§ **Instructions for the task**: Reproduce the entries shown below only from the line with "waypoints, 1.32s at" down to the line with "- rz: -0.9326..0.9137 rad", keeping both end lines and copying each one exactly.

Items listed in a dataset
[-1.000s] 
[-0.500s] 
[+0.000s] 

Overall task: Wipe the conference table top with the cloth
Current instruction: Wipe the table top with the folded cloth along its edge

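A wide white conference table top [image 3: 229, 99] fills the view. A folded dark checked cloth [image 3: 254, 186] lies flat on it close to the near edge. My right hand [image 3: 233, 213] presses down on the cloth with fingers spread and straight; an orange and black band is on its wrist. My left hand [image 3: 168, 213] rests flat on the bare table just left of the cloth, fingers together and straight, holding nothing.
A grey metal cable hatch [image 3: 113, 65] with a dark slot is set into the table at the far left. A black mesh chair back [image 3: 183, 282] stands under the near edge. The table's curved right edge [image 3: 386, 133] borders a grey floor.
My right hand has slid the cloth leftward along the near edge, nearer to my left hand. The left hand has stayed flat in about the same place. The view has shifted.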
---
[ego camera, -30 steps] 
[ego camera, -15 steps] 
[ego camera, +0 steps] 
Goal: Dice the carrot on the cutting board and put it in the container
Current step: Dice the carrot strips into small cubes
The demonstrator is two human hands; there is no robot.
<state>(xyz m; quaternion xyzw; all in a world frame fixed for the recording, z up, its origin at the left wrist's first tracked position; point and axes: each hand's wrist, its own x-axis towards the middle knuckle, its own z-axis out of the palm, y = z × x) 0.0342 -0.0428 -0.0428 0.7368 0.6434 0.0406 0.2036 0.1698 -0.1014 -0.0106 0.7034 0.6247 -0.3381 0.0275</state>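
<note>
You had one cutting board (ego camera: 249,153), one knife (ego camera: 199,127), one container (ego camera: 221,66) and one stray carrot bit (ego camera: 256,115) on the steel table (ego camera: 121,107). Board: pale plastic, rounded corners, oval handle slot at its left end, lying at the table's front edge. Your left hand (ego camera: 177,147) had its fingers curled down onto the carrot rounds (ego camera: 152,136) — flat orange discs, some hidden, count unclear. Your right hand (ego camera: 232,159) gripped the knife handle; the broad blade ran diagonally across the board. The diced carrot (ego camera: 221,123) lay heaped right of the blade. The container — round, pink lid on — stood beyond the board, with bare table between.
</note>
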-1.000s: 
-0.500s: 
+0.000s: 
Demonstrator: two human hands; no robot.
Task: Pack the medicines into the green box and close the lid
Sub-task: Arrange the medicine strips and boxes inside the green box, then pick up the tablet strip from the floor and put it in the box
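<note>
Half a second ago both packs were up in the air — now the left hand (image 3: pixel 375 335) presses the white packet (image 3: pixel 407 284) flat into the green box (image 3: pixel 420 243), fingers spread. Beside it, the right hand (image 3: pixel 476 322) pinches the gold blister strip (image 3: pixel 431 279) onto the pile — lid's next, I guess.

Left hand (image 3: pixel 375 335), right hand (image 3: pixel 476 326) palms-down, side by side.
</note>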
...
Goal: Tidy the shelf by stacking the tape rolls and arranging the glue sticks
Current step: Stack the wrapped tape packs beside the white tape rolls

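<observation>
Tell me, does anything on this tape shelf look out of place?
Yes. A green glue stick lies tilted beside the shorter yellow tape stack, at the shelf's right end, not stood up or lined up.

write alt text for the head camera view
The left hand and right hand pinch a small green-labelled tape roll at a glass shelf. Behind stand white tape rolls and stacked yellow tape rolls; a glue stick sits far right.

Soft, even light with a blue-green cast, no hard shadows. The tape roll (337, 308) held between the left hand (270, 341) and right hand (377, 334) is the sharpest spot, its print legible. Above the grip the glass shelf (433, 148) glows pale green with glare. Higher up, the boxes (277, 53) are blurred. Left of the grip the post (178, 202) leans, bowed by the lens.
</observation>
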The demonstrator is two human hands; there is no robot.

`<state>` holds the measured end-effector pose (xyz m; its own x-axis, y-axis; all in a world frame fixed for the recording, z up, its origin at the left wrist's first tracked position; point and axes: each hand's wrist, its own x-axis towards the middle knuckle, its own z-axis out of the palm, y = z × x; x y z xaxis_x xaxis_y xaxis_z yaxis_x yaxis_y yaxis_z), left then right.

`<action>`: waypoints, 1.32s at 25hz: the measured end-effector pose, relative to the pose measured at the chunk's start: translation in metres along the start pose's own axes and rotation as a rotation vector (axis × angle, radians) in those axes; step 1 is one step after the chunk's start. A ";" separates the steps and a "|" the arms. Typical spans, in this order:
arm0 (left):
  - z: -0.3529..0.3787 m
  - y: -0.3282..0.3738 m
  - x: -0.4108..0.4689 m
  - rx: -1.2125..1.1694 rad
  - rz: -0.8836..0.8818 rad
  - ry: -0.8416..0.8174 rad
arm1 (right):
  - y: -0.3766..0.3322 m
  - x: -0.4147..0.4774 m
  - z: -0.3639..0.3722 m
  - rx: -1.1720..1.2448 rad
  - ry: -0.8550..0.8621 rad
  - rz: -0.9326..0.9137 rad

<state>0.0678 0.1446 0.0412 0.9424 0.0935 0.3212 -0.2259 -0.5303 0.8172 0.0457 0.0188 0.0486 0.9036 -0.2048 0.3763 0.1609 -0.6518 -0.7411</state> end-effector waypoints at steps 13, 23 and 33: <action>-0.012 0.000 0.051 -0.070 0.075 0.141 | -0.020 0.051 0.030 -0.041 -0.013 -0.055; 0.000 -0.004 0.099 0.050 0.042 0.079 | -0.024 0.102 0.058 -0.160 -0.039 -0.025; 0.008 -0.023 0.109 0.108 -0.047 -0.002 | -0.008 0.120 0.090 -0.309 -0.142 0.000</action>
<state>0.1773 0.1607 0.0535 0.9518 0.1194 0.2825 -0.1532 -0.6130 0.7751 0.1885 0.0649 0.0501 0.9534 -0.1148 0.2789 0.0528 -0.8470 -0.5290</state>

§ **Exercise response**:
`<action>`: waypoints, 1.32s at 25hz: the measured end-effector pose, relative to the pose measured at the chunk's start: translation in metres along the start pose's own axes and rotation as a rotation vector (axis × angle, radians) in those axes; step 1 is one step after the chunk's start. A ";" separates the steps and a "|" the arms. Typical spans, in this order:
arm0 (left):
  - z: -0.3529..0.3787 m
  - y: -0.3282..0.3738 m
  - x: -0.4108..0.4689 m
  - rx: -1.2125..1.1694 rad
  - rz: -0.8836..0.8818 rad
  - ry: -0.8416..0.8174 rad
arm1 (right):
  - y: -0.3766..0.3322 m
  - x: -0.4147..0.4774 m
  - z: -0.3639..0.3722 m
  - rx: -1.1720..1.2448 rad
  - ry: -0.8550..0.8621 rad
  - rz: -0.9326..0.9137 rad

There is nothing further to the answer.